22.10.2013 Salı – SAO PAOLO – İSTANBUL

Av. 9 De Julio bulvarıYaklaşık 2,5 saatlik bir uçuş sonrasında uçağımız yakıt ikmali ve yolcu indirip bindirme için Sao Paolo’ya indi.  1,5 saat burada kaldık ancak uçakta bekletildik, inmemize izin verilmedi.  İkmal sonrası tekrar havalanarak, 13,5 saatlik uçuşumuzu yaptık ve saat 21:35’te İstanbul’a ulaştık.  Yine uzun bir pasaport kuyruğu vardı, mecburen bekledik.  Kontrol sonrası iç hatlara geçip İzmir uçuşunu beklemeye başladık.

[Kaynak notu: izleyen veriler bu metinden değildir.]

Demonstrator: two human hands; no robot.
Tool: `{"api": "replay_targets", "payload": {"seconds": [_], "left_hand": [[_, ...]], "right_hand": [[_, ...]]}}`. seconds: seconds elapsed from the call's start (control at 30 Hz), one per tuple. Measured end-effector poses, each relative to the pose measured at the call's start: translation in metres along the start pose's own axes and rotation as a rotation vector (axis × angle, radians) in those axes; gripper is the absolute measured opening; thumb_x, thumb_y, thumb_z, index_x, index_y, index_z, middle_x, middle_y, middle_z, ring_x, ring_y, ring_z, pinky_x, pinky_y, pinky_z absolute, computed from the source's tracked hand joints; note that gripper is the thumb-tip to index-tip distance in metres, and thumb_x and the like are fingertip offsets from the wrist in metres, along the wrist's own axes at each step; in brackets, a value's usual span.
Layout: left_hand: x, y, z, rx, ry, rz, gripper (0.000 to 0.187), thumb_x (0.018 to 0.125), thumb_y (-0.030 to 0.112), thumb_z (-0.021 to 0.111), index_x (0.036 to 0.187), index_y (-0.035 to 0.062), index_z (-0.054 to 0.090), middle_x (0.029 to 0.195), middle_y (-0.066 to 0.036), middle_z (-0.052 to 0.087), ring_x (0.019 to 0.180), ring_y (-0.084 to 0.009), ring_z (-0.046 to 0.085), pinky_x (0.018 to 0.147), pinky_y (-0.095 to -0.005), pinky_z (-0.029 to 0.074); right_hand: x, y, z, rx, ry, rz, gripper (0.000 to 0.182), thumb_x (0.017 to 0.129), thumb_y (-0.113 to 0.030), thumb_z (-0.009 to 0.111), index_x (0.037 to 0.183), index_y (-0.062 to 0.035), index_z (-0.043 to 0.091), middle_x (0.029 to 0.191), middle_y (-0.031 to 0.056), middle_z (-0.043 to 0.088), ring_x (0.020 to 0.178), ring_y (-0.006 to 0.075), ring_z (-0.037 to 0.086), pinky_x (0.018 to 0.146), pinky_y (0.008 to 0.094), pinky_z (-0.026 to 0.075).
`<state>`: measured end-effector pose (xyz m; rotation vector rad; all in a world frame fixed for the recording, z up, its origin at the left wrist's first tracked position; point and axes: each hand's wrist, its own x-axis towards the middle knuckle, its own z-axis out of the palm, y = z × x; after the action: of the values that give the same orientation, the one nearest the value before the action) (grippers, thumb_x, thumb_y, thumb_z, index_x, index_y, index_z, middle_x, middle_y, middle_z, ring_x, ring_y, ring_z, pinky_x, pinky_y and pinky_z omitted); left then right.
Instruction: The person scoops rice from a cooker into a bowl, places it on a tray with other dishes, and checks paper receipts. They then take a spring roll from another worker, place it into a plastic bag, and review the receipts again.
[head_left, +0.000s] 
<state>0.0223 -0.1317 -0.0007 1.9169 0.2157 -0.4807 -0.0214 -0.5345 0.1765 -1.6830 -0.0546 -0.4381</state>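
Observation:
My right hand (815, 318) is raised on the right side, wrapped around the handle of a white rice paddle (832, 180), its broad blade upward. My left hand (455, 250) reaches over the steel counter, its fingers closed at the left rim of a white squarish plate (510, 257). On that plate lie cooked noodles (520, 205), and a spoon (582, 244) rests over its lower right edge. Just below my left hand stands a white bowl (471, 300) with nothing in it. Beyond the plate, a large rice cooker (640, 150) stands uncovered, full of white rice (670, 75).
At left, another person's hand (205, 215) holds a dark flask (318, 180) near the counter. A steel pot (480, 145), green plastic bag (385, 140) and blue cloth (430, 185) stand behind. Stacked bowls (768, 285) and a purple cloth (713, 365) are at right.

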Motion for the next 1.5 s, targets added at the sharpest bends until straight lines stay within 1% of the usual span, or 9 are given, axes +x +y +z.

23.10.2013 Çarşamba – İSTANBUL – İZMİR

İzmir uçağımız saat 01:30’da idi, vaktinde kalktı.  Evimize ulaştığımızda saat 04:00 olmuştu.  Buna göre, Buenos Aires’te otelimizde çıkışımız ile evimize varışımız arasında tam 27 saat geçmişti.  Uzun ve yorucu bir yolculuktu.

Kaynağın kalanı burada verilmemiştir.